Loss increases every time I run the model

Hi, the first time I trained the model, the loss started with 1.0 and gradually decreased on both train and validation. but whenever I re-run it again, it increases. It seems like it is counting the previous loss together. I am doing a binary classification. What can I do to stop adding the loss every time I run? I know we should initialize the weight of the model. How can I do this inside my architecture? Do I need to use a fixed seed? if so how to use this? this is my code snippet

#original code 
class ConvNet(nn.Module):
    def __init__(self):
        super(ConvNet, self).__init__()
        
        #refer the article ... 
        self.conv1 = nn.Sequential(
            nn.Conv1d(1, 32, kernel_size=2, stride=1),
            nn.Dropout(0.5),
            nn.ReLU())
         
        self.conv2 = nn.Sequential(
            nn.Conv1d(32,32, kernel_size=2, stride=1),
            nn.Dropout(0.5),
            nn.ReLU(),
            nn.MaxPool1d(2,stride=3))
          
        self.conv3 = nn.Sequential(
            nn.Conv1d(32, 32, kernel_size=2, stride=1),
            nn.Dropout(0.5),
            nn.ReLU())
        
        #fully connected layers
        self.fc1 = nn.Linear(32*47,32)
        #self.fc2 = nn.Linear(32,1)
        self.fc2 = nn.Linear(32,1)
        #self.activation = nn.Softmax()
        #self.activation = nn.Sigmoid()
        
         # Initialization
        #nn.init.normal_(self.fc1.weight)
        #nn.init.normal_(self.fc2.weight)
    
    
    def forward(self, x):
        # input x : 
        #expected conv1d input = minibatch_size * num_channel * width
        batch_size=x.size(0)
        y = self.conv1(x.view(batch_size,1,-1))
        y = self.conv2(y)
        y = self.conv3(y)
        
        #print(y.size())
        batch_size= y.size(0)
        y = y.flatten(start_dim=1)
        #print(y.size())
        y = self.fc1(y.view(y.size(0), -1))
        #y = self.fc1(y.view(batch_size,1,-1))
        y = self.fc2(y.view(batch_size,1,-1))

        return y

This is what I get when I run the model.

total confusion matrix
Accuracy tensor(0.8333)
Sensitivity tensor([0.9778, 0.7279])
PPV tensor([0.7239, 0.9782])
Epoch 1 		 Training Loss: 4.26098953670633 		 Validation Loss: 9.583865708112716
Validation Loss Decreased(inf--->287.515971) 	 Saving The Model
total confusion matrix
Accuracy tensor(0.7490)
Sensitivity tensor([0.9975, 0.5691])
PPV tensor([0.6262, 0.9969])
Epoch 2 		 Training Loss: 4.444644435301871 		 Validation Loss: 16.55208384990692
total confusion matrix
Accuracy tensor(0.7406)
Sensitivity tensor([1.0000, 0.5569])
PPV tensor([0.6151, 1.0000])
Epoch 3 		 Training Loss: 3.656472649733375 		 Validation Loss: 17.436482475201288
total confusion matrix
Accuracy tensor(0.9479)
Sensitivity tensor([0.9879, 0.9177])
PPV tensor([0.9007, 0.9901])
Epoch 4 		 Training Loss: 3.4676516719190476 		 Validation Loss: 5.442984523872535
Validation Loss Decreased(287.515971--->163.289536) 	 Saving The Model

Hi Fathima, could you also share your training loop so we can assist?

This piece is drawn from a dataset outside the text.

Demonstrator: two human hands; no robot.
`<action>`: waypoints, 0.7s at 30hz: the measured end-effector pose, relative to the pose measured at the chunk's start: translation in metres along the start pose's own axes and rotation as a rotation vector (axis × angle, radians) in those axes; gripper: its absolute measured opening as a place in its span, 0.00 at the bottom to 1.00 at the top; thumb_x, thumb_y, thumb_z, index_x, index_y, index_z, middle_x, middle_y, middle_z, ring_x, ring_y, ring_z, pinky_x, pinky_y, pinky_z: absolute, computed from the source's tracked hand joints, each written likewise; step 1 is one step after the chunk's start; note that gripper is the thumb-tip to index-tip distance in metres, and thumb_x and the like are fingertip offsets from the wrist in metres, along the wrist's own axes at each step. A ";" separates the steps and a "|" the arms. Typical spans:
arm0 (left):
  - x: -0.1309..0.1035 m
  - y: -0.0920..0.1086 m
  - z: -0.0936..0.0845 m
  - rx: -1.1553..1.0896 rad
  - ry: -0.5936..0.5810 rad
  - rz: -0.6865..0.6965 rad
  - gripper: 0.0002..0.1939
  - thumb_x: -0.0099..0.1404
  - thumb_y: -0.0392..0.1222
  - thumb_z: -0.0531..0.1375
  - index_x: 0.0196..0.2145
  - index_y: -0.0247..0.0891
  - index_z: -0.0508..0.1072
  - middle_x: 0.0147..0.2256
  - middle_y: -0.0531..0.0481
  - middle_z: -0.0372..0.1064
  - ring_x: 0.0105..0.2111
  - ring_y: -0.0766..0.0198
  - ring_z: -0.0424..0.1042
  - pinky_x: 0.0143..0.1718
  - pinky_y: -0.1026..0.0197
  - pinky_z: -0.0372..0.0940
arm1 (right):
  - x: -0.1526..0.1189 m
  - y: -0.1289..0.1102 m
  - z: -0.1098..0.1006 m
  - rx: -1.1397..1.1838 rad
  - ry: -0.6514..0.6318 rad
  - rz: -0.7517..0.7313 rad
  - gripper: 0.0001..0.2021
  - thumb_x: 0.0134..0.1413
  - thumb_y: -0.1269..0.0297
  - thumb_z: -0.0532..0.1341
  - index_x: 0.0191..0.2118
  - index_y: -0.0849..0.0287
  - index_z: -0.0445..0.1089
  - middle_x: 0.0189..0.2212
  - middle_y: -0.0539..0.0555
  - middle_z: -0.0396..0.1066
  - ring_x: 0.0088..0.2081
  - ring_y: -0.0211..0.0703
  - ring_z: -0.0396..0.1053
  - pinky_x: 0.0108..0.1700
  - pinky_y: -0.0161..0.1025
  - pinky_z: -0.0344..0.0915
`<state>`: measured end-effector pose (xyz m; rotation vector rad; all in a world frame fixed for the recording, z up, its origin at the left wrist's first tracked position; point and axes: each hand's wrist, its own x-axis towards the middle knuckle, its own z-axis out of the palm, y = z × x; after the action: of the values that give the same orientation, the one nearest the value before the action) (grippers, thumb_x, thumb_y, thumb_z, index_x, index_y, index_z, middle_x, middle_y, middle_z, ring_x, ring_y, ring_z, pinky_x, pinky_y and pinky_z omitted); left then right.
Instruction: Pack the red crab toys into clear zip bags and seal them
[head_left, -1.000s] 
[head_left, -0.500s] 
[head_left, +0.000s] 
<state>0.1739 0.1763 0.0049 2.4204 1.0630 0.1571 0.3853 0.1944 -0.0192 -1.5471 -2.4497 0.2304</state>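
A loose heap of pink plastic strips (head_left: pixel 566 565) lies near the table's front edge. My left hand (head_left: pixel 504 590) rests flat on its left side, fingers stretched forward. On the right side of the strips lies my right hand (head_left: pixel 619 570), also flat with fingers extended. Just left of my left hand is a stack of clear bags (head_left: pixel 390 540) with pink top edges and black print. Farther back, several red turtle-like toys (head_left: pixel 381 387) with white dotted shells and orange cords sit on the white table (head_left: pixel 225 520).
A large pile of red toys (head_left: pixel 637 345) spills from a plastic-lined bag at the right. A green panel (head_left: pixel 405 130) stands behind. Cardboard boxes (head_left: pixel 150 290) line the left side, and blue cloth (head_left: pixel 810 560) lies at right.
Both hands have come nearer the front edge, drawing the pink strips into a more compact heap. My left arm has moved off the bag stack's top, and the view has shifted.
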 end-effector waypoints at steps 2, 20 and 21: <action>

Off the bat, one thing that seems possibly suspicious is that your evaluation metrics (accuracy, sensitivity, and so on) are tensors. If you forgot to .detach() them from the graph, this could potentially have an impact on your training. However, perhaps that’s not the issue here.

Hi Andrei,

Here is the training loop

min_valid_loss = np.inf # track change in validation loss

Matrics = ConfusionMetrics()

#store loss train and valid
train_losses, valid_losses = [], []
epoch_train_loss,epoch_valid_loss = [],[]
epoch_train_losses,epoch_valid_losses=[],[]

for e in range(epochs):
    
    train_loss = 0.0
    valid_loss = 0.0
    
    model.train()     # Optional when not using Model Specific layer
    for data, target in train_loader:
         # Transfer Data to GPU if available
        if torch.cuda.is_available():
            data, target = data.cuda(), target.cuda()
            #print("targets.data", targets.item())
        
        
         # Clear the gradients
        optimizer.zero_grad()
        
        # Forward Pass
        output = (model(data))
        squeezed_output = torch.squeeze(output)
        
        # Find the Loss
        loss = criterion(squeezed_output.view(-1,1),target.view(-1,1))
        
        # Calculate gradients 
        loss.backward()
        
        # Update Weights
        optimizer.step()
        
        # Calculate Loss
        train_loss += loss.item() * data.size(0)

        # add the loss of the batch to the train_loss
        train_losses.append(train_loss)
        
    #compute the mean loss of the dataset    
    epoch_train_loss =torch.tensor(train_losses).mean()
    epoch_train_losses.append(epoch_train_loss)
        
        
 #Evalution 
   
    model.eval()     # Optional when not using Model Specific layer
    for data, target in valid_loader:
        
        if torch.cuda.is_available():
            data, target = data.cuda(), target.cuda()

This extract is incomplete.